CERT^® Summaries

For regular updates of information about the most frequent, high-impact types of security incidents and vulnerabilities currently being reported to the CERT/CC, see the CERT/CC Current Activity web page.

CS-2001-02

Topics in this regularly scheduled CERT Summary include a significant increase in reconnaissance activity, a number of self-propagating worms, and active exploitation of vulnerabilities in snmpxdmid, BIND and IIS by intruders

CS-2001-01

Topics in this regularly scheduled CERT Summary include multiple vulnerabilities in BIND, compromises via "ramen" toolkit, input validation problems in LPRng, and VBS/OnTheFly (Anna Kournikova) malicious code. There is also mention of the new Vulnerability Notes Database.

CS-2000-04

Topics in this regularly scheduled CERT Summary include continued compromises via rpc.statd and FTPd, a vulnerability in the IRIX telnet daemon, and notable virus activity, specifically the Loveletter.as worm and the QAZ worm.

CS-2000-03

Topics in this regularly scheduled CERT Summary include a vulnerability in rpc.statd on Linux systems, several ActiveX controls, vulnerabilities in Outlook and Outlook Express, security considerations for using chat software, hidden file extensions, and vulnerabilities in many FTP daemons.

CS-2000-02

Topics in this regularly scheduled CERT Summary include buffer overflows in Kerberos authenticated services, improper validation of SSL sessions in Netscape Navigator, the Love Letter Worm, denial-of-service attacks using nameservers, the exploitation of unprotected Windows shares, and continued reports of machines compromised by exploiting vulnerabilities in BIND.

CS-2000-01

Topics in this regularly scheduled CERT Summary include distributed denial-of-service tools and developments, continued reports of inturders exploiting vulnerabilities in BIND, Vixie Cron, WU-FTPD, and RPC services, and malicious HTML tags embedded in client web requests.

CS-99-05

Topics in this special edition of the CERT Summary include the Year 2000 and distributed-system intruder tools.

CS-99-04

Topics in this regularly scheduled CERT Summary include distributed intruder tools and vulnerabilities related to CDE, BIND, WU-FTP, AMD, and RPC.

CS-99-03

Topics in this regularly scheduled CERT Summary include RPC vulnerabilities, virus and Trojan horse activity, and continued widespread scans, as well as information about the new CERT PGP key.

CS-99-02

Topics in this regularly scheduled CERT Summary include virus activity (Melissa, CIH/Chernobyl, Happy99), SYN attacks, widespread scans, and web server attacks.

CS-99-01

Topics in this regularly scheduled CERT Summary include widespread scans for multiple vulnerabilities, Back Orifice and NetBus, Trojan horse programs, and FTP buffer overflows.

CS-98-08

Topics in this regularly scheduled CERT Summary include a vulnerability in mountd, Windows-based Trojan horse programs, widespread scans for vulnerabilities, scripted exploitation tools, and stealth scanning techniques.

CS-98.07

Topics in this regularly scheduled CERT Summary include new tools used for widespread scans, buffer overflows in some POP servers, multiple vulnerabilities in BIND, and an Internet Explorer version 4 vulnerability.

CS-98.06

Topics in this regularly scheduled CERT Summary include attacks that exploit vulnerabilities in BIND, scans to Port 1/tcpmux and unpassworded SGI accounts, and root compromises.

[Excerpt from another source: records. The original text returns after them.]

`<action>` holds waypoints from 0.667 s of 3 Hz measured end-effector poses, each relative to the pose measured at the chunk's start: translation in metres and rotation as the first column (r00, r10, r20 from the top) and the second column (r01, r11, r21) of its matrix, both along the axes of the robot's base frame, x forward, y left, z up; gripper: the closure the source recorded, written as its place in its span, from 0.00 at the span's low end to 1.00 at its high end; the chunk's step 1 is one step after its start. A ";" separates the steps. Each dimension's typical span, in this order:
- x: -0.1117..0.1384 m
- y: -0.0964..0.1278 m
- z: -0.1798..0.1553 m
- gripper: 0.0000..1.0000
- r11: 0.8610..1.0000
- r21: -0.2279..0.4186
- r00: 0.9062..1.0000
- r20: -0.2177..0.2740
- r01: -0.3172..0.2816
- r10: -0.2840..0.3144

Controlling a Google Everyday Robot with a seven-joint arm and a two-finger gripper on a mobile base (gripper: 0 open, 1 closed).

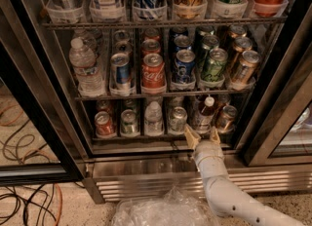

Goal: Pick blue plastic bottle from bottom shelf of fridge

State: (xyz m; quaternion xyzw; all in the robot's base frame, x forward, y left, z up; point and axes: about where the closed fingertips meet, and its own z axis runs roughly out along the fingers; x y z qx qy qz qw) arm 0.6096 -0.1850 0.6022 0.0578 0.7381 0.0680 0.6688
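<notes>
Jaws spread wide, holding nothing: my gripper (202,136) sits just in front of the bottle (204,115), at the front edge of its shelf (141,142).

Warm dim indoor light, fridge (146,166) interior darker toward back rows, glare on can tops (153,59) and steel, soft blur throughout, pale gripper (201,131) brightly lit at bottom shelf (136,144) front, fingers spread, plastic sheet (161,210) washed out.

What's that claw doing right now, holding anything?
Gripper: open, holding nothing, at the front edge of the bottom shelf, just before the blue plastic bottle.
</notes>
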 end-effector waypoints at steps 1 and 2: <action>0.003 -0.005 -0.002 0.29 1.000 -0.012 1.000 0.004 0.013 -0.013; 0.010 -0.013 -0.003 0.30 0.999 -0.033 1.000 0.013 0.024 -0.024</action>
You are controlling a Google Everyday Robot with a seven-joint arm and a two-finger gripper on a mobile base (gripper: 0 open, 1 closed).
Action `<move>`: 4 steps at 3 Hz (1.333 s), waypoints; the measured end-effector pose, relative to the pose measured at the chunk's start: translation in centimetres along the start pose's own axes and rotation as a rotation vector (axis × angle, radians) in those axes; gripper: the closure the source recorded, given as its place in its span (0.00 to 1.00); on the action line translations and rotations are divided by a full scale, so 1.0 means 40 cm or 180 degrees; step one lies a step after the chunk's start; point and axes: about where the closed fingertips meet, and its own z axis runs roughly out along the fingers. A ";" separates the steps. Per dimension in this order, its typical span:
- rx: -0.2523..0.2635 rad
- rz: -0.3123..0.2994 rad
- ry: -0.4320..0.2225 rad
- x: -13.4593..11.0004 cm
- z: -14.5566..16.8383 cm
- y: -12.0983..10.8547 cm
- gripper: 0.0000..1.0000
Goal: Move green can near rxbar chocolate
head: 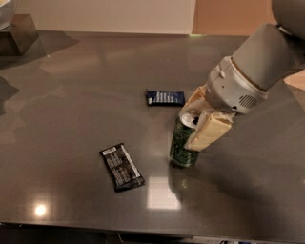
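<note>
The green can (pixel 182 144), dark green with a silver top, stands on the grey table (pixel 71 95) right of centre, tilted slightly. My gripper (pixel 196 123) comes in from the upper right and is shut on the can, one cream finger (pixel 206 131) down its right side and the other behind its top. The rxbar chocolate (pixel 121 167), a flat black wrapper with white text, lies on the table to the can's lower left, about a can's height away.
A dark blue bar wrapper (pixel 165 97) lies just beyond the can. A dark block (pixel 19 38) and a pale bowl's edge (pixel 5 8) sit at the far left corner. The table's front edge runs along the bottom.
</note>
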 end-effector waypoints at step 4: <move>-0.0238 -0.0366 -0.0040 -0.129 0.112 -0.027 0.61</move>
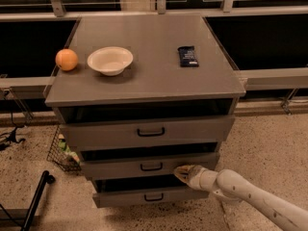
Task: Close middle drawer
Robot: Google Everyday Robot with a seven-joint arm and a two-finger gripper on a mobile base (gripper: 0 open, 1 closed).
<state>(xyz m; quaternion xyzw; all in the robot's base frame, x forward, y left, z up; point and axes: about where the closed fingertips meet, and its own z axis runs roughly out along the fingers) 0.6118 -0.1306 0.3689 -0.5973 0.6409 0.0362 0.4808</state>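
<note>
The middle drawer stood slightly open. The end effector, its opening impossible to tell, sat just right of the drawer's handle. The drawer was probably stiff, heavy wood, best pushed on its flat front.

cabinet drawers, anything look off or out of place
All three stand ajar, dark gaps above each front. The middle drawer sticks out, with the gripper at its front, right of the handle. Nothing spilled or damaged shows.
</note>
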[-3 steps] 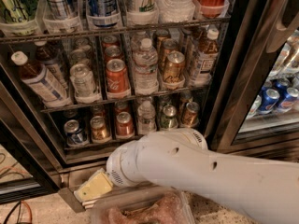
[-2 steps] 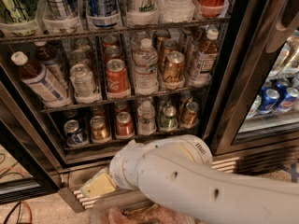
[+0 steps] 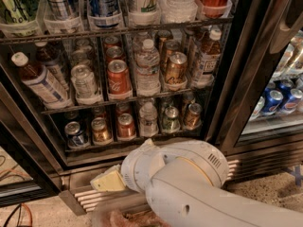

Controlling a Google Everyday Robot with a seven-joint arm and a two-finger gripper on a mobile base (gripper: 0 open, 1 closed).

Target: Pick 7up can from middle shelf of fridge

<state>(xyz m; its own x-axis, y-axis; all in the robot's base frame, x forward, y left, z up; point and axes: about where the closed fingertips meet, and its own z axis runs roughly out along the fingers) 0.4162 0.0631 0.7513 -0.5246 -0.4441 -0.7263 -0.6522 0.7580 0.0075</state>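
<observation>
7up can [image 3: 85,81]: upright at the front of its lane on the middle shelf [image 3: 128,99] of the fridge [image 3: 235,96], toward the left
neighbours: tea bottle [image 3: 41,82] just left, red-orange can [image 3: 118,77] just right
gripper [image 3: 109,180]: low, near side of the base grille [image 3: 84,196], well below the can; open or closed, can't tell
handling: likely light, thin-walled, smooth; may be slick from the cold, and dents if squeezed hard
grasp: mid-body from the front, moderate squeeze
risk: tight lanes, could bump the neighbours

Silvery 7up can [image 3: 85,82] upright, mid shelf [image 3: 105,102] of fridge [image 3: 222,103], 2nd lane from L; hand [image 3: 110,181] low at fridge base.
</observation>
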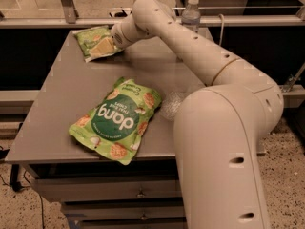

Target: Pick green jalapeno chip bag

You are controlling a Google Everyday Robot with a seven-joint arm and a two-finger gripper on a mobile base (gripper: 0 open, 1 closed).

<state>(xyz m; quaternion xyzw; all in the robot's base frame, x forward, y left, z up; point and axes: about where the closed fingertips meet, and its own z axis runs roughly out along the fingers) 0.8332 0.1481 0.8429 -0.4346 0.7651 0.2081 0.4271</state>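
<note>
The green jalapeno chip bag (91,41) is small, crinkly and muted green. It lies at the far left corner of the grey table (71,94). My gripper (106,45) is at the end of the long white arm and rests over the right part of this bag, its pale fingers lying on it. The arm reaches from the lower right across the table to the bag.
A larger bright-green "dang" pouch (116,119) lies flat near the table's front. A clear water bottle (190,14) stands at the back, behind the arm. A railing runs behind the table. Drawers sit under the table's front edge.
</note>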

CS-98.05 - Special Edition

The CERT Coordination Center has received reports of new kinds of intruder activity indicating that intruders are targeting machines running vulnerable versions of "named" (domain name server software that is part of BIND). Thousands of sites running unpatched, vulnerable versions of "named" are known to have been compromised through exploit methods discussed here and in CS-98.04.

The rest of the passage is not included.